RE: [ops] [kolla] RabbitMQ High Availability
I read this with great interest because we are seeing this issue. Questions: 1. We are running kola-ansible Train, and our RMQ version is 3.7.23. Should we be upgrading our Train clusters to use 3.8.x? 2. Document [2] recommends policy '^(?!(amq\.)|(.*_fanout_)|(reply_)).*'. I don't see this in our ansible playbooks, nor in any of the config files in the RMQ container. What would this look like in Ansible, and what should the resulting container config look like? 3. It appears that we are not setting "amqp_durable_queues = True". What does this setting look like in Ansible, and what file does it go into? Does anyone have a sample set of RMQ config files that they can share? It looks like my Outlook has ruined the link; reposting: [2] https://wiki.openstack.org/wiki/Large_Scale_Configuration_Rabbit -----Original Message----- From: Arnaud Morin <arnaud.morin@gmail.com> Sent: Monday, November 29, 2021 2:04 PM To: Bogdan Dobrelya <bdobreli@redhat.com> Cc: DHilsbos@performair.com; openstack-discuss@lists.openstack.org Subject: [EXTERNAL] Re: [ops]RabbitMQ High Availability Caution: This email originated from outside the organization. Do not click links or open attachments unless you recognize the sender and know the content is safe. Hi, After a talk on this ml (which starts at [1]), we endup building a documentation with Large Scale group. The doc is accessible at [2]. Hope this will help. [1] http://secure-web.cisco.com/1gFccuTyEVGnFd9aBOZ-RTPG0hbVIPGAbuLBNnoXP4onSZGF... [2] https://secure-web.cisco.com/1OtQ3pcnPPBNwevAFxS8yOS2xFlkHo0tY4SmkFE-wpAU_YP... On 24.11.21 - 11:31, Bogdan Dobrelya wrote:
On 11/24/21 12:34 AM, DHilsbos@performair.com wrote:
All;
In the time I've been part of this mailing list, the subject of RabbitMQ high availability has come up several times, and each time specific recommendations for both Rabbit and Open Stack are provided. I remember it being an A or B kind of recommendation (i.e. configure Rabbit like A1, and Open Stack like A2, OR configure Rabbit like B1, and Open Stack like B2).

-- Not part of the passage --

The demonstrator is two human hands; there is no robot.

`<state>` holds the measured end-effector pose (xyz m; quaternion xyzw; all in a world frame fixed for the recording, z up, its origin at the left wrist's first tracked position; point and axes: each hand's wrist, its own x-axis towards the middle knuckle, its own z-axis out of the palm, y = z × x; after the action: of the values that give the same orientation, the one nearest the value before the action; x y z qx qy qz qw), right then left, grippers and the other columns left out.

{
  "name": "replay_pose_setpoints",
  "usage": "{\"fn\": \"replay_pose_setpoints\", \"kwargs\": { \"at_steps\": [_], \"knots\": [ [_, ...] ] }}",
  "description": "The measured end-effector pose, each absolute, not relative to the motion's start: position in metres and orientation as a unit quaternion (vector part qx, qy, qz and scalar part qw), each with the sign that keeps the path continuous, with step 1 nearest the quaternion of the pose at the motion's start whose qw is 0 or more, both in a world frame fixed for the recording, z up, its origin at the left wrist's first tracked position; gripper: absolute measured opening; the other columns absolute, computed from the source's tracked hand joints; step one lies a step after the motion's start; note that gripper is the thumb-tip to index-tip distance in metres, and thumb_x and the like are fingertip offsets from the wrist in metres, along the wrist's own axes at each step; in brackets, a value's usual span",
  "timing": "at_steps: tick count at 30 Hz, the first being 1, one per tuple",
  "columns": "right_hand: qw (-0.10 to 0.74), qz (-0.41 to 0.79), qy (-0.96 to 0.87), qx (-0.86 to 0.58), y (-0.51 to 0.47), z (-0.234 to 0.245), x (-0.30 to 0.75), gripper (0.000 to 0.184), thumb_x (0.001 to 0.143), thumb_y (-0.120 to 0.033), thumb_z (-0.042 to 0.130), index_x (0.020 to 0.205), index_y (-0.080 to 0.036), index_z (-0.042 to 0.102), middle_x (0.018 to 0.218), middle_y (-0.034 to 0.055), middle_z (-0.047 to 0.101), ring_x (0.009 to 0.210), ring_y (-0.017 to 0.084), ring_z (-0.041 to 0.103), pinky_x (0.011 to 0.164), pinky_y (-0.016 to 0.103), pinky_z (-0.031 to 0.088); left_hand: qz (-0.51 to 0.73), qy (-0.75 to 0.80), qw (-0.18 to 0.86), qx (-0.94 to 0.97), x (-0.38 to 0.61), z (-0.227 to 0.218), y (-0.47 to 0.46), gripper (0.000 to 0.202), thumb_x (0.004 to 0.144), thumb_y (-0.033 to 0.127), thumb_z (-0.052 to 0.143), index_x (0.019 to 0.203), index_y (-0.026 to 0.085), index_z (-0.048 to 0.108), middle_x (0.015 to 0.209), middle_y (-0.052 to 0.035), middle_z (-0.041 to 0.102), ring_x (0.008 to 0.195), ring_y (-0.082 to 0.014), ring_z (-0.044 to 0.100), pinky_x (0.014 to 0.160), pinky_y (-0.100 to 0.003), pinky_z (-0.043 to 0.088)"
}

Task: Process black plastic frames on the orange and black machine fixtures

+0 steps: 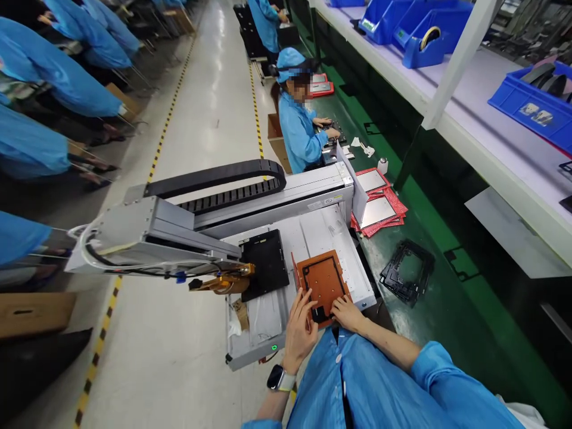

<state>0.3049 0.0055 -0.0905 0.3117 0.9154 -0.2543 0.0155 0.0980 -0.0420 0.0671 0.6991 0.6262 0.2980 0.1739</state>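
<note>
An orange fixture plate (324,266) lies on the white bed of a desktop machine, close to my body. A thin black frame (320,262) rests on it, with a small black block (319,314) at its near left corner. My left hand (300,330) is at the plate's left edge, fingers stretched out and apart beside an upright orange flap. At the near right corner, the bent fingers of my right hand (348,313) close down on the black frame; the thumb is hard to make out. A flat black panel (264,265) lies on the bed to the left.
The machine's arm (196,238) and its brass-coloured head (230,281) hang over the black panel. Stacked black frames (407,271) lie on the green bench (451,316) at right, with silver plates (378,213) on red wrap beyond. A co-worker (299,131) sits further along. Blue bins (536,101) stand on the shelf.
</note>
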Motion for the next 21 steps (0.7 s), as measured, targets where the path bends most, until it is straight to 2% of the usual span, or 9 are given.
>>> {"fn": "replay_pose_setpoints", "kwargs": {
  "at_steps": [8, 12, 14, 16, 19, 21],
  "knots": [
    [0.002, -0.255, 0.909, 0.328, 0.006, -0.086, 0.302, 0.027, 0.106, -0.032, 0.067, 0.125, -0.014, 0.072, 0.128, 0.0142, 0.068, 0.126, 0.03, 0.057, 0.117, 0.048, 0.044, 0.301, 0.615, 0.178, 0.707, 0.097, 0.066, -0.043, 0.047, 0.093, 0.005, 0.05, 0.135, 0.021, 0.061, 0.166, -0.013, 0.055, 0.169, -0.0317, 0.027, 0.131, -0.065, 0.041],
    [-0.017, -0.273, 0.902, 0.334, -0.008, -0.082, 0.311, 0.042, 0.107, -0.028, 0.059, 0.146, -0.012, 0.064, 0.152, 0.0197, 0.062, 0.148, 0.033, 0.05, 0.125, 0.051, 0.044, 0.305, 0.61, 0.194, 0.706, 0.099, 0.066, -0.043, 0.043, 0.095, 0.009, 0.05, 0.135, 0.022, 0.061, 0.166, -0.0126, 0.054, 0.169, -0.0324, 0.026, 0.132, -0.066, 0.039],
    [-0.019, -0.287, 0.903, 0.321, -0.019, -0.081, 0.317, 0.054, 0.103, -0.023, 0.059, 0.155, -0.01, 0.057, 0.165, 0.0215, 0.052, 0.159, 0.033, 0.041, 0.13, 0.053, 0.038, 0.301, 0.609, 0.207, 0.704, 0.101, 0.065, -0.044, 0.043, 0.094, 0.01, 0.049, 0.133, 0.022, 0.061, 0.167, -0.0119, 0.053, 0.17, -0.0325, 0.025, 0.134, -0.065, 0.036],
    [-0.029, -0.29, 0.906, 0.308, -0.031, -0.082, 0.324, 0.066, 0.095, -0.018, 0.059, 0.16, -0.011, 0.053, 0.172, 0.0215, 0.043, 0.165, 0.032, 0.034, 0.131, 0.049, 0.033, 0.292, 0.603, 0.221, 0.709, 0.104, 0.06, -0.049, 0.045, 0.09, 0.01, 0.049, 0.132, 0.024, 0.062, 0.169, -0.0099, 0.053, 0.17, -0.0323, 0.025, 0.136, -0.063, 0.036],
    [-0.057, -0.264, 0.904, 0.332, -0.042, -0.097, 0.333, 0.082, 0.082, -0.013, 0.054, 0.164, -0.022, 0.053, 0.175, 0.0131, 0.041, 0.165, 0.028, 0.032, 0.127, 0.04, 0.038, 0.289, 0.582, 0.215, 0.729, 0.113, 0.038, -0.053, 0.05, 0.087, 0.014, 0.052, 0.133, 0.031, 0.063, 0.169, -0.0079, 0.054, 0.167, -0.0333, 0.03, 0.13, -0.065, 0.045],
    [-0.083, -0.228, 0.891, 0.384, -0.038, -0.114, 0.336, 0.093, 0.072, -0.014, 0.053, 0.163, -0.034, 0.054, 0.171, 0.0069, 0.048, 0.157, 0.031, 0.045, 0.121, 0.045, 0.047, 0.286, 0.561, 0.192, 0.752, 0.121, 0.016, -0.049, 0.046, 0.087, 0.018, 0.053, 0.129, 0.033, 0.066, 0.166, -0.0091, 0.056, 0.164, -0.0355, 0.036, 0.122, -0.066, 0.054]
  ]
}}
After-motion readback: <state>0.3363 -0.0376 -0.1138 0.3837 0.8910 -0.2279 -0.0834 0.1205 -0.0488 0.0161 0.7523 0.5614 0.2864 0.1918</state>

There is no special recommendations for rabbitmq setup for openstack, but probably a few, like instead of putting it behind a haproxy, or the like, list the rabbit cluster nodes in the oslo messaging config settings directly. Also, it seems that durable queues makes a very little sense for highly ephemeral RPC calls, just by design. I would also add that the raft quorum queues feature of rabbitmq >=3.18 does neither fit well into the oslo messaging design for RPC calls.
A discussable and highly opinionated thing is also configuring ha/mirror queue policy params for queues used for RPC calls vs broad-casted notifications.
And my biased personal humble recommendation is: use the upstream OCF RA [0][1], if configuring rabbitmq cluster by pacemaker.
[0] https://secure-web.cisco.com/1N1wD9gW7NZho0LdTVNuiU2ZIB7NW-eJMfDgVzBH3D3E6UR...
[1] https://secure-web.cisco.com/1iDK1NnL9JTkQqkpBda06xTQNrWY2W0pVOTDwUoadfQbSXn...
Unfortunately, I can't find the previous threads on this topic.
Does anyone have this information, that they would care to share with me?
Thank you,
Dominic L. Hilsbos, MBA Vice President - Information Technology Perform Air International Inc. DHilsbos@PerformAir.com www.PerformAir.com
-- Best regards, Bogdan Dobrelya, Irc #bogdando
Hi, I definitely recommend upgrading to 3.8. Also enable the durable queues. This helped us a lot in managing our clusters. We also applied the policy, which was originally taken from openstack ansible [1]. We also collect unroutable messages and send alerts based in that (but we had no issue recently thanks to all above). Finally we ping all our clients using oslo_ping_endpoint [2] every five minutes so we know when an agent is disconnected. Dunno about kolla, sorry. [1] https://github.com/openstack/openstack-ansible-rabbitmq_server/blob/fc27e735... [2] https://opendev.org/openstack/oslo.messaging/commit/82492442f3387a0e4f19623c... Le 1 décembre 2021 19:15:41 GMT+01:00, "Braden, Albert" <abraden@verisign.com> a écrit :
I read this with great interest because we are seeing this issue. Questions:
1. We are running kola-ansible Train, and our RMQ version is 3.7.23. Should we be upgrading our Train clusters to use 3.8.x? 2. Document [2] recommends policy '^(?!(amq\.)|(.*_fanout_)|(reply_)).*'. I don't see this in our ansible playbooks, nor in any of the config files in the RMQ container. What would this look like in Ansible, and what should the resulting container config look like? 3. It appears that we are not setting "amqp_durable_queues = True". What does this setting look like in Ansible, and what file does it go into?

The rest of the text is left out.